Segment Open

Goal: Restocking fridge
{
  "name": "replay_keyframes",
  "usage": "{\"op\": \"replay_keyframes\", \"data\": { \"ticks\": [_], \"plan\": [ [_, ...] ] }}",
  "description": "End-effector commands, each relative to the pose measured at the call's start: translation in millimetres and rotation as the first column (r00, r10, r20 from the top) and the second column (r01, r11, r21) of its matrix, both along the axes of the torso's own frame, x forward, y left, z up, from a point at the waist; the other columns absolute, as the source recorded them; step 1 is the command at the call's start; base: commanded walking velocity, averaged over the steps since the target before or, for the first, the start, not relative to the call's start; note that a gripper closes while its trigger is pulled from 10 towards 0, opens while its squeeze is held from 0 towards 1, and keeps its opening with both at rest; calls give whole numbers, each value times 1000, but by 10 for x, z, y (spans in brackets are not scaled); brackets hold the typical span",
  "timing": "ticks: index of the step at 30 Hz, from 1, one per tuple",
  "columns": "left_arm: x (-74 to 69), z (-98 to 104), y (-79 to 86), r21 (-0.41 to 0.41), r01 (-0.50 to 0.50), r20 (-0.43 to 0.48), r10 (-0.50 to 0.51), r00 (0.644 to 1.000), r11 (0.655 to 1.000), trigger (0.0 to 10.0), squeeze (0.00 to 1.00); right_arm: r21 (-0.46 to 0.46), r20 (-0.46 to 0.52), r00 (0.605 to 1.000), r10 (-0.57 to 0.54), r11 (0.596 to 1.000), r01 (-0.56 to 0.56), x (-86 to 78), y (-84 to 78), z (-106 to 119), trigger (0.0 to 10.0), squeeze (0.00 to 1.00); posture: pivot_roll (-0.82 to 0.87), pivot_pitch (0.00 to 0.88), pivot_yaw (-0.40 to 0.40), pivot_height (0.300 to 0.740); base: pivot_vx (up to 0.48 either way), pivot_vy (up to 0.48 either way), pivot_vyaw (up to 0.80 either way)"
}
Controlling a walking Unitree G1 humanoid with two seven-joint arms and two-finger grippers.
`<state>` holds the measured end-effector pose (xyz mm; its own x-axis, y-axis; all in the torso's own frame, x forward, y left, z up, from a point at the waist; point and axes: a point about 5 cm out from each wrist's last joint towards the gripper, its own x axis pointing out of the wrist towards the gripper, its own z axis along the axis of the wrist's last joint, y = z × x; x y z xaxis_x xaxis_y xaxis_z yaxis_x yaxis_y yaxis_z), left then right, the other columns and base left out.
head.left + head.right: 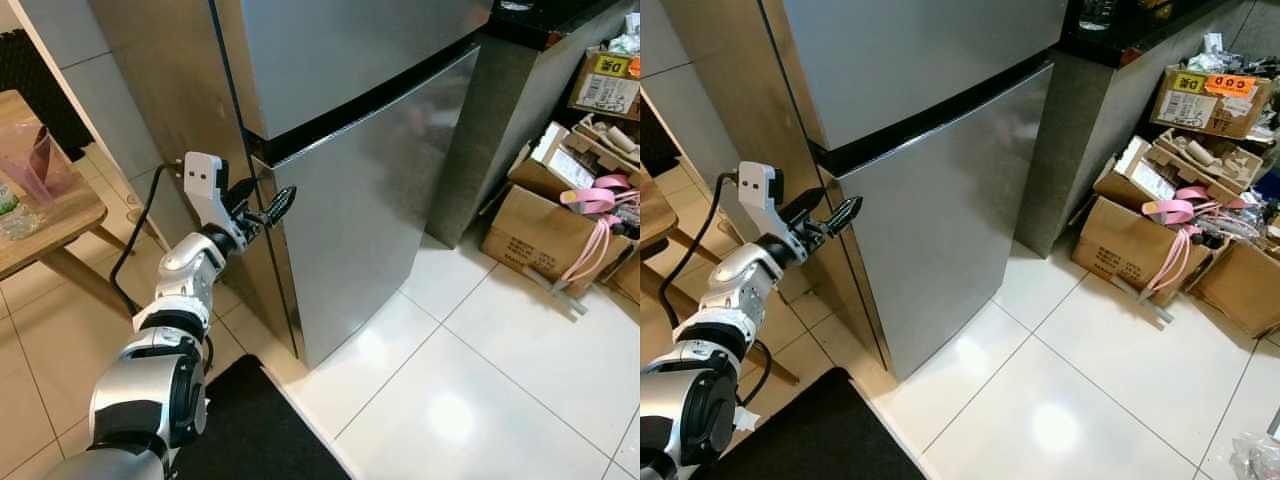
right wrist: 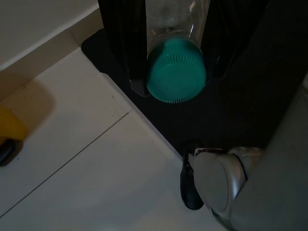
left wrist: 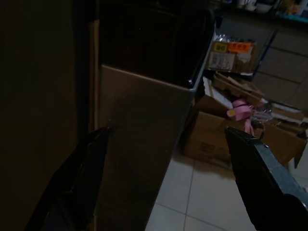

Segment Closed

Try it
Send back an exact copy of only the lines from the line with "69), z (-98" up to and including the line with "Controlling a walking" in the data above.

Written solution
  "columns": "left_arm: x (-74 to 69), z (-98 to 104), y (-79 to 86), r21 (-0.41 to 0.41), r01 (-0.50 to 0.50), r20 (-0.43 to 0.48), r10 (-0.50 to 0.51), r00 (0.644 to 1.000), r11 (0.655 to 1.000), trigger (0.0 to 10.0), squeeze (0.00 to 1.00); right_arm: r21 (-0.46 to 0.46), r20 (-0.46 to 0.52), r00 (0.605 to 1.000), r10 (-0.57 to 0.54), r11 (0.596 to 1.000), r01 (-0.56 to 0.56), x (-86 to 78), y (-84 to 78), z (-106 to 119), trigger (0.0 to 10.0), squeeze (0.00 to 1.00); posture: pivot_roll (-0.82 to 0.87), pivot_pitch (0.00 to 0.88), pivot_yaw (-0.40 to 0.40), pivot_height (0.300 to 0.740); base: pivot_vx (up to 0.48 either way), pivot_vy (up to 0.48 either way), pivot_vyaw (up to 0.80 either way)"
}
Controlling a walking Unitree G1 humanoid with two seven-joint arms and two-finger grippers.

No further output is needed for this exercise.